Выбрать главу

Им понадобилась неделя, чтобы добраться до Тепелены, расположенной в семидесяти пяти милях от Янины, поскольку дороги размыло дождем. Путешествие оказалось утомительным, но Байрон был полон восторга и радужных надежд. Он вспоминал, что Хобхаус, «когда мы были странствующими путниками, горестно жаловался на жесткую постель и укусы насекомых, хотя я спал как младенец, и постоянно будил меня своими стенаниями; каждый день он проклинал еду и упрекал меня в жестоком равнодушии…».

Байрон был горд тем, что путешествует по стране, в глубь которой еще не проникал ни один англичанин, кроме Лика. В замечаниях к «Чайльд Гарольду» он процитировал слова Гиббона о том, что «страна неподалеку от Италии менее известна, чем внутренние области Америки». Байрон восхищался дикими горными грядами. «Арнауты, или албанцы, произвели на меня сильное впечатление своим сходством с шотландскими горцами… Их горы напоминают пейзаж Каледонии, но с более мягким климатом. Они тоже носят кильт, но белый и более просторный, их диалект напоминает кельтский, а их суровые привычки снова вернули меня к Морвену». Далее он продолжает: «Мы видели, как дорогу, размытую водным потоком, восстанавливали самые прекраснейшие из всех женщин, живущих на земле».

19 октября они спустились с гор и увидели в лучах заходящего солнца башни и минареты Тепелены. Байрон, обычно отделывающийся кратким описанием, на этот раз восторженно передавал свои впечатления матери: «Албанцы в национальных костюмах (самых великолепных в мире, состоящих из длинной белой юбки, плаща, украшенного золотой вышивкой, алой бархатной куртки с золотыми шнурами и жилетки, с пистолетами с серебряными рукоятками и кинжалами), татары в высоких шапках, турки в просторных плащах и чалмах, солдаты и черные рабы с конями, первые – группами на огромной открытой галерее перед дворцом, вторые – под крытой аркадой внизу, двести коней в чепраках, готовых пуститься вскачь в любую минуту, гонцы, снующие туда-сюда с донесениями, звон литавр, крики мальчиков, возвещающих время суток с минаретов…»

Атмосфера арабских ночей на фоне варварской роскоши оставила неизгладимый след в памяти Байрона.
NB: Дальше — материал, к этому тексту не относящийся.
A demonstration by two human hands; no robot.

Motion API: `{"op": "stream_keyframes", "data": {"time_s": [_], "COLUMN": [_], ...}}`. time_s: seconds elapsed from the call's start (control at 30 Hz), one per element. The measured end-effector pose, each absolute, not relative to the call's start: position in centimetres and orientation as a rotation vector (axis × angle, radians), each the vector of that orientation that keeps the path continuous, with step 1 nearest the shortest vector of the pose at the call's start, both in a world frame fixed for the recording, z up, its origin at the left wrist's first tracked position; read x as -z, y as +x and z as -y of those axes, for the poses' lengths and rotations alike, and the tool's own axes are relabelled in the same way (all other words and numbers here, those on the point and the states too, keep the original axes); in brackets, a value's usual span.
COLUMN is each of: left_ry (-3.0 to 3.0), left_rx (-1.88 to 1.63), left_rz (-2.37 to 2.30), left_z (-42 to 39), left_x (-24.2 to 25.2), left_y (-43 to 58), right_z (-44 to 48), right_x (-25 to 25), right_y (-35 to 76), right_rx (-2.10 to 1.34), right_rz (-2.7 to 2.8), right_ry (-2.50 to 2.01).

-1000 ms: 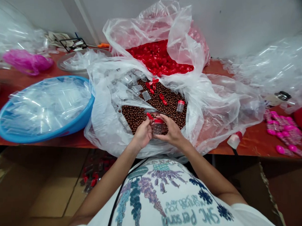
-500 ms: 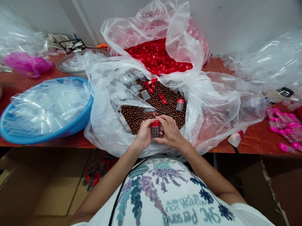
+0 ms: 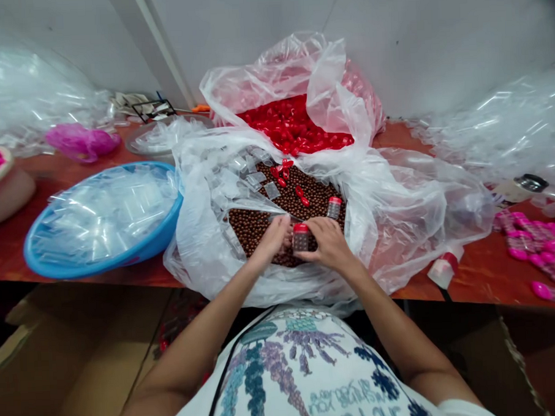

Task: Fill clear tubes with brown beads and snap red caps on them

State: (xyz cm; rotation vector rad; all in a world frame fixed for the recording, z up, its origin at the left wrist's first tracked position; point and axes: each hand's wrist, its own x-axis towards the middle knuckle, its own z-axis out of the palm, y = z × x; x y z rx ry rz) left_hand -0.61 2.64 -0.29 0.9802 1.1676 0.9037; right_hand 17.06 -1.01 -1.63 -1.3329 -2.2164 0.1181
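A small clear container with a red cap [image 3: 300,237], filled with brown beads, is held by my right hand [image 3: 329,242], its fingers and thumb around it. Just left of it, my left hand [image 3: 276,235] is closed over the beads; what its fingers grip is too small to make out. Below both hands lie brown beads [image 3: 248,227] in an open white plastic bag [image 3: 201,260]. On the beads rest a second red-capped container [image 3: 334,208], red caps [image 3: 301,196] and clear flat pieces [image 3: 272,190].
A blue basin [image 3: 105,264] of clear containers stands left. Behind is a bag of red caps [image 3: 292,121]. Pink-capped containers [image 3: 536,239] and a cup [image 3: 518,188] lie right. Cardboard boxes [image 3: 99,344] are below the red table [image 3: 483,282].
My left hand has let go of the red-capped container and moved away to its left. The container stays in my right hand. The view has shifted, bringing a pink-filled bowl in at the left.
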Motion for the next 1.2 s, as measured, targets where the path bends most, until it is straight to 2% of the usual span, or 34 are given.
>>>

Его меньше тронул вид Константинополя с его великолепными мечетями и минаретами и самого султанского дворца. Больше его привлек маленький дворец Али-паши в недоступных горах Албании.

Гостеприимство паши к английским гостям, вероятно, усиливалась оттого, что британские войска недавно захватили острова Итаку, Кефалонию и Зант, отбив их у французов. Однако Байрон был убежден, что на Али произвел впечатление его титул. Хобхаус сухо записал: «Лорд Байрон прочел мне лекцию о том, что я не питаю должного уважения к английской аристократии».

Для аудиенции с Али Байрон оделся «в полный костюм служителя дворца с великолепной саблей». Он был поражен личностью Али, обладающего в своем маленьком королевстве большей властью, чем сам султан, которому он выплачивал формальную дань. Жестокость Али заставила Байрона изобразить его романтическим злодеем в своих восточных поэмах и пиратом Ламбро, отцом «невесты-гречанки» Дон Жуана, который «отличался от остальных любителей разбоя – как джентльмен пристойно он держался».

Байрон писал матери: «Визирь принял меня в большой мраморной зале, в центре которой бил фонтан, а по стенам стояли алые оттоманки. Он встал мне навстречу – неслыханная почесть от мусульманина – и пригласил меня сесть с правой стороны. Он сказал, что я точно благородный господин, потому что у меня маленькие уши, вьющиеся волосы и изящные кисти рук, выразил удовлетворение моей внешностью и костюмом. Просил меня относиться к нему как к отцу, пока я буду в Турции, и добавил, что считает меня своим сыном. Он и в самом деле относился ко мне как к ребенку, по двадцать раз в день присылая мне миндаль, шербет, фрукты и сладости. Он просил почаще приходить к нему в гости, особенно ночью, когда у него было свободное время».